(The data)

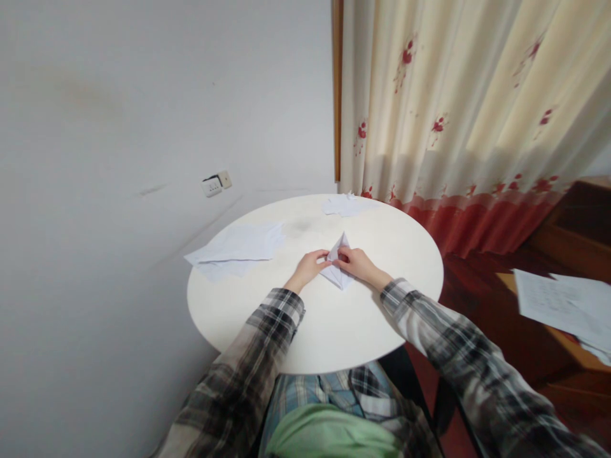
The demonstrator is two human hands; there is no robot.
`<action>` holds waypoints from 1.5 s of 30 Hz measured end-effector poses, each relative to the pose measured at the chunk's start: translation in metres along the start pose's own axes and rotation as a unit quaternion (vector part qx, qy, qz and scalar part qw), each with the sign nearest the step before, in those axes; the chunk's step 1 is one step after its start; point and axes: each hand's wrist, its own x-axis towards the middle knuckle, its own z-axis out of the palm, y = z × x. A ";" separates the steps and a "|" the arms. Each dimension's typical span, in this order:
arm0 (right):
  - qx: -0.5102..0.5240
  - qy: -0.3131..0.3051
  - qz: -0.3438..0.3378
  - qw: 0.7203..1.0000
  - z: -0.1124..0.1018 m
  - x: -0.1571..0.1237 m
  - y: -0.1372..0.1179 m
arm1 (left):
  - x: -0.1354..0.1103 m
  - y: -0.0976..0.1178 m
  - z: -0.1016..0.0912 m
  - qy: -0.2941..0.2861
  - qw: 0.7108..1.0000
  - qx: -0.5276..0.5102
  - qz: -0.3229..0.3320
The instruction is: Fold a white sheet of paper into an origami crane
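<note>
A folded white paper (pixel 340 249), pointed at both ends like a kite, lies near the middle of a round white table (pixel 267 312). My left hand (pixel 311 264) pinches its left edge with curled fingers. My right hand (pixel 354 262) presses and grips its right side, fingers closed on the fold. Both arms wear plaid sleeves.
A loose stack of white sheets (pixel 236 249) lies at the table's left. Crumpled white paper (pixel 344 204) sits at the far edge. A cream curtain with red flowers (pixel 458 114) hangs behind. A wooden surface with printed sheets (pixel 563 305) stands to the right. A wall socket (pixel 216 183) is on the left wall.
</note>
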 end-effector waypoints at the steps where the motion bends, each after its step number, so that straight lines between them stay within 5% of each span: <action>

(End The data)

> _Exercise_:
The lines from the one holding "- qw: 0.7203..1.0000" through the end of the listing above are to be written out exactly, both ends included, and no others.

> _Answer area_:
  - qw: 0.7203..1.0000
  - z: -0.1124..0.1018 m
  - x: -0.1571..0.1237 m
  - y: -0.1372..0.1179 m
arm1 (left):
  - x: -0.1354..0.1103 m
  - y: -0.0976..0.1178 m
  - z: -0.1016..0.0912 m
  - qy: -0.2941..0.2861
  - qw: 0.7108..1.0000
  - qx: -0.5276..0.5102
  - qz: -0.3229..0.3320
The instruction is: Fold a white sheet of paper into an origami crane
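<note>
A folded white paper (pixel 340 249), pointed at both ends like a kite, lies near the middle of a round white table (pixel 267 312). My left hand (pixel 311 264) pinches its left edge with curled fingers. My right hand (pixel 354 262) presses and grips its right side, fingers closed on the fold. Both arms wear plaid sleeves.
A loose stack of white sheets (pixel 236 249) lies at the table's left. Crumpled white paper (pixel 344 204) sits at the far edge. A cream curtain with red flowers (pixel 458 114) hangs behind. A wooden surface with printed sheets (pixel 563 305) stands to the right. A wall socket (pixel 216 183) is on the left wall.
</note>
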 end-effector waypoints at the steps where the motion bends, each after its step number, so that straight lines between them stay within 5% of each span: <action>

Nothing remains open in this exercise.